• **Your objective**
Exactly as written, return every line of the data below apart from the pictures.

• **Data excerpt**
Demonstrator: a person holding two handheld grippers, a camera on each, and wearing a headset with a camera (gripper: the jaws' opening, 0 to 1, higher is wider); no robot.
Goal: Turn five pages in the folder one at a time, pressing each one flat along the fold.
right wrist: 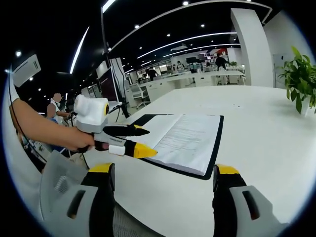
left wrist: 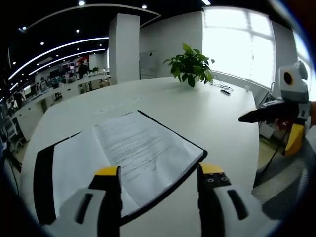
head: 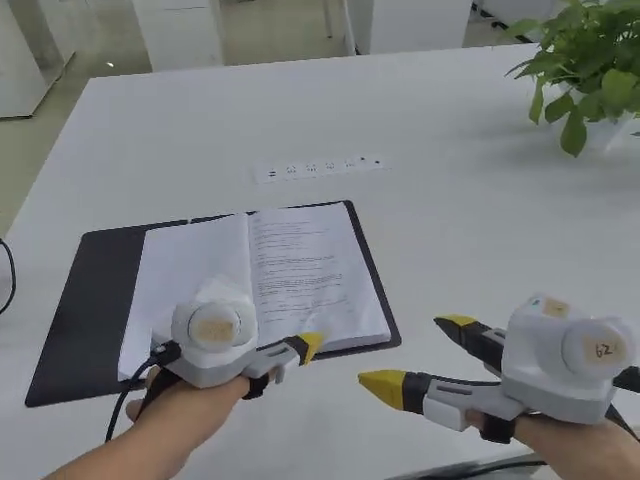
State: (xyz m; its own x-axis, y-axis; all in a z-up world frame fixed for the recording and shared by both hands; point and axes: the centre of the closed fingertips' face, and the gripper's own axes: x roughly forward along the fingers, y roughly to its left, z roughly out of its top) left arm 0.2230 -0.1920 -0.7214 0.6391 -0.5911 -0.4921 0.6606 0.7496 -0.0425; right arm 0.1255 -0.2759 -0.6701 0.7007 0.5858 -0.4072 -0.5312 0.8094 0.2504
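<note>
A black folder (head: 100,300) lies open on the white table, its left page blank and its right page (head: 310,275) printed with text. My left gripper (head: 305,347) hovers open at the folder's near edge, close to the fold, with nothing between its jaws. In the left gripper view the folder (left wrist: 133,148) spreads out just beyond the left gripper (left wrist: 159,170). My right gripper (head: 420,353) is open over bare table, right of the folder and apart from it. In the right gripper view, the right gripper (right wrist: 164,169) faces the folder (right wrist: 185,138) and the left gripper (right wrist: 140,140).
A white power strip (head: 318,168) is set into the table (head: 470,200) beyond the folder. A potted plant (head: 590,60) stands at the far right corner. The table's near edge runs just below my hands. Office desks and people fill the background.
</note>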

• **Result**
Demonstrator: a person holding two handheld grippers, a camera on each, and wearing a headset with a camera (gripper: the jaws' opening, 0 to 1, higher is wider); no robot.
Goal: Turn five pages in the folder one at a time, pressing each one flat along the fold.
right wrist: 
left wrist: 
head: 
State: (xyz m; its own x-axis, y-axis; all in a z-up world frame fixed for the recording and shared by both hands; point and axes: the centre of the closed fingertips' face, and the gripper's own axes: x roughly forward along the fingers, y roughly to its left, z roughly out of its top) left arm 0.2230 -0.1920 -0.7214 0.6391 -0.5911 -0.4921 0.6606 0.7496 -0.0425; right arm 0.1255 -0.2759 -0.6701 0.7007 0.5858 -0.4072 -0.5312 0.8094 0.2504
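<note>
A black folder (head: 100,300) lies open on the white table, its left page blank and its right page (head: 310,275) printed with text. My left gripper (head: 305,347) hovers open at the folder's near edge, close to the fold, with nothing between its jaws. In the left gripper view the folder (left wrist: 133,148) spreads out just beyond the left gripper (left wrist: 159,170). My right gripper (head: 420,353) is open over bare table, right of the folder and apart from it. In the right gripper view, the right gripper (right wrist: 164,169) faces the folder (right wrist: 185,138) and the left gripper (right wrist: 140,140).
A white power strip (head: 318,168) is set into the table (head: 470,200) beyond the folder. A potted plant (head: 590,60) stands at the far right corner. The table's near edge runs just below my hands. Office desks and people fill the background.
</note>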

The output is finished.